T&M SnowMan;856833 said:


> I just decided last week to start my own custom atv plow fabrication...Im starting out with rolling 1/8" stainless steel, 50" wide, after being rolled 16" high (without cutting edge, 17-18" with). This way I never have to worry about corrosion, paint etc...Ive already layed out the moldboard on paper, this week I will be rolling the s/s sheet...as far as the push tube design Im going back and forth between a high lift design or a long reach push tube design...leaning towards high lift design, Ive drawn up both possibilities so I have a parts/cut list...another project!!...cant wait to get it in gear....Think Im gonna top it off with a Fisher splash decal when Im done! I would like to see everyone elses custom jobs....I will definetely post pics when I get this going..


What kind of quad are you putting it on because i would go at least 60" IMO


----------



## T&M SnowMan

2005 Honda Rancher 400 AT 4x4 (jetted, exhaust, air filter, lift..more like a 450-475 after upgrades..This is just to have another toy, I don't want something that is going to take too much snow and stop me in my tracks, so 50" wide sounded reasonable...not using for profit, just for $h!ts and giggles figured I would make one.


----------



## eicivic

Here is my Arctic Cat 366 with my John Deere 46" plow.. Yeah its a small blade but here in missouri we don't get a whole lot of snow.. I wish we did.. Maybe this year is our year. It's been a while since we've had a good snow.


----------



## JoeCool

I already posted a few pics. But I made 12" extensions for either side of a 48" cycle country blade and used up some construction yellow paint I had sitting on the shelf. Then masked it off and used up some cherry red that didn't match the farmall I was painting. Here is the post.
http://www.plowsite.com/showpost.php?p=844715&postcount=69


----------



## T&M SnowMan

JoeCool;857747 said:


> I already posted a few pics. But I made 12" extensions for either side of a 48" cycle country blade and used up some construction yellow paint I had sitting on the shelf. Then masked it off and used up some cherry red that didn't match the farmall I was painting.

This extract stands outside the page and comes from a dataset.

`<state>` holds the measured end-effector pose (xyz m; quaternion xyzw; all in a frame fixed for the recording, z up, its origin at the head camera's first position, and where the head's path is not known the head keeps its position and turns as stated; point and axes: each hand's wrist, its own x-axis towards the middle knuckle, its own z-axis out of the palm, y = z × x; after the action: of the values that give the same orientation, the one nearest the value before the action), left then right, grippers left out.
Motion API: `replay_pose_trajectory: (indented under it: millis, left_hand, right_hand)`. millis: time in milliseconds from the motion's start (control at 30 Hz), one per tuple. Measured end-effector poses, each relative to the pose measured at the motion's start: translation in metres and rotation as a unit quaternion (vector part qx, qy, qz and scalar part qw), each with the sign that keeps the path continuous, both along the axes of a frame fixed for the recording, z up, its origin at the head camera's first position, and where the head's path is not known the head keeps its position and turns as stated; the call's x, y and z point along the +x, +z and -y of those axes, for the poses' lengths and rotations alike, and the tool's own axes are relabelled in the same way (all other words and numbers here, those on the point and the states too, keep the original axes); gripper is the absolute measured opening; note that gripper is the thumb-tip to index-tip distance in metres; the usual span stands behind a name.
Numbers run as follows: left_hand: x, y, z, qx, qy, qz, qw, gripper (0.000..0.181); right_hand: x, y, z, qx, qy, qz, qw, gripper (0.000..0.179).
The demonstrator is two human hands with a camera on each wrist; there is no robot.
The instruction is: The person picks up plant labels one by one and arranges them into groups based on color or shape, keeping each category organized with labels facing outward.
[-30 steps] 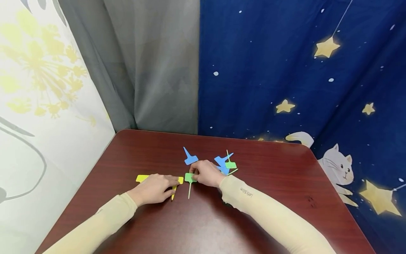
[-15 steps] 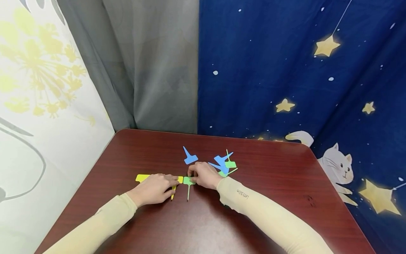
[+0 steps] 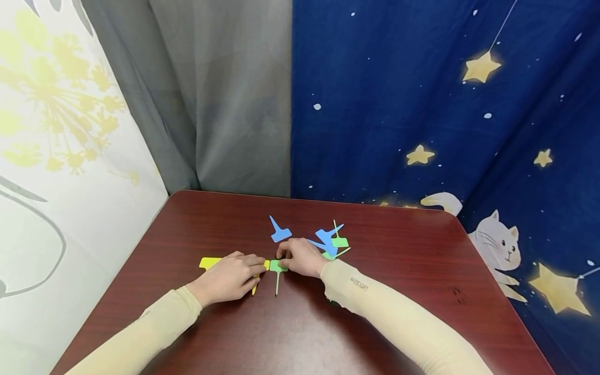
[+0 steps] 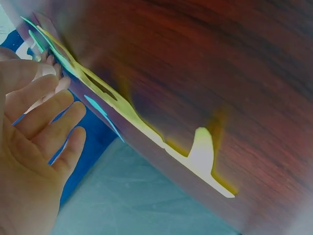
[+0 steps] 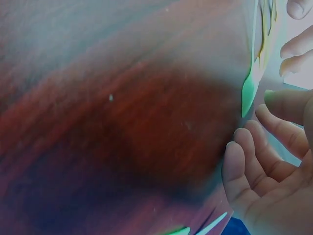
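Note:
My left hand (image 3: 232,277) lies with nearly straight fingers over a row of yellow T-shaped plant labels (image 3: 209,263), covering much of it. One yellow label (image 4: 201,155) shows whole heads and stem in the left wrist view. Right of the row, a green plant label (image 3: 277,265) lies with its stem towards me, its head close against the last yellow one. My right hand (image 3: 303,258) has curled fingers and holds that head's right end between thumb and forefinger. The green label (image 5: 249,93) also appears beside the thumb in the right wrist view.
Behind the hands lies one blue plant label (image 3: 282,235). Blue labels (image 3: 330,246) and green labels (image 3: 340,242) overlap in a loose heap beyond the right wrist. The dark red table (image 3: 389,271) meets a grey and blue curtain (image 3: 356,130) at its far edge.
The green label has slid slightly left and towards me, up to the yellow row, with my right hand. My left hand stays on the yellow labels.

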<state>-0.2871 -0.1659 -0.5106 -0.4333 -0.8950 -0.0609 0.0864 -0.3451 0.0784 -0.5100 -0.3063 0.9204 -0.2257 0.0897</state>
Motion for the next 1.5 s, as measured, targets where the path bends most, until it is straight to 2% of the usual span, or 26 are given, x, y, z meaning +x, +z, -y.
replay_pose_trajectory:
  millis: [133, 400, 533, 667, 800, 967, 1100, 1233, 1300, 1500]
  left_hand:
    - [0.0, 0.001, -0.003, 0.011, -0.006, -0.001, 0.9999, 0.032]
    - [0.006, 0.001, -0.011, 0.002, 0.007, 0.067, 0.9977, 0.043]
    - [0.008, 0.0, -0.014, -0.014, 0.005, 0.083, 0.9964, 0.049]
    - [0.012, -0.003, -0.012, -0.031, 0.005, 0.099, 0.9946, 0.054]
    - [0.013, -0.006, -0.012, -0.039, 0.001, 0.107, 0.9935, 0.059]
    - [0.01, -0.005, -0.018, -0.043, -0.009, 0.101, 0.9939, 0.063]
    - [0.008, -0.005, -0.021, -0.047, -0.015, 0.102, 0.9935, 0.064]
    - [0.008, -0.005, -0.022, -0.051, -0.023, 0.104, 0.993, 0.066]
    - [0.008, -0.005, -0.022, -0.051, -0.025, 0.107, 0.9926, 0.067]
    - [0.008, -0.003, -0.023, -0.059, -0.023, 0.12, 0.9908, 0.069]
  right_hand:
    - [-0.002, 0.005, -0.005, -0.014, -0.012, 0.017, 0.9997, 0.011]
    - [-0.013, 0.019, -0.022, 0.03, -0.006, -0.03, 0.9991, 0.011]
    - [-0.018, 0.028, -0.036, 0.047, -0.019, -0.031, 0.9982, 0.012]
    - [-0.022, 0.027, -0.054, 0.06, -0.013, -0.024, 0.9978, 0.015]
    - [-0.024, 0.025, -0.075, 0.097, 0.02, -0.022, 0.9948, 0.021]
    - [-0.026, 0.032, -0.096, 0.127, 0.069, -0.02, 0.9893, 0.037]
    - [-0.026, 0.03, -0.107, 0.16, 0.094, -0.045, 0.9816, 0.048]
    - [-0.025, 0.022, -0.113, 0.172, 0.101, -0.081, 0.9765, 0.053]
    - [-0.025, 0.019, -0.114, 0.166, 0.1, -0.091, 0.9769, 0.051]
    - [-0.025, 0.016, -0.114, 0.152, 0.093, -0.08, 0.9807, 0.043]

Here is the post.
> http://www.plowsite.com/showpost.php?p=844715&postcount=69


way to work guy...I like the paint job, looks great, has some character!....Im just waiting for my moldboard to get rolled and then Im off to the races fabbing up my new atv plow


----------



## T&M SnowMan

Im rolling the plow moldboard today hopefully, its a 48" wide piece and I will be adding 6" extensions on the outsides to make 60" total blade width...hoping to get that out of the way today and possibly post some pics on here by tomorrow!!


----------



## chuckraduenz

heres mine. made it in the summer of 2008 before i lost my job in fall of 2008.


----------



## tjslawnservice

chuckraduenz;860204 said:


> heres mine. made it in the summer of 2008 before i lost my job in fall of 2008.


Do you have a pic of how its mounted in the rear???


----------



## chuckraduenz

the middle pic shows the plate i made to mount to the wheeler. i used the same plate on my 2000 and my 2008. same spot. i just had to make the push tube a few inches longer. havent had an issue yet for those of you who think it wont work.. 2nd yr of useing it that way.......


----------



## tjslawnservice

I like the way you set it up. I was just curious how well it worked.


----------



## chuckraduenz

tjslawnservice;910757 said:


> I like the way you set it up. I was just curious how well it worked.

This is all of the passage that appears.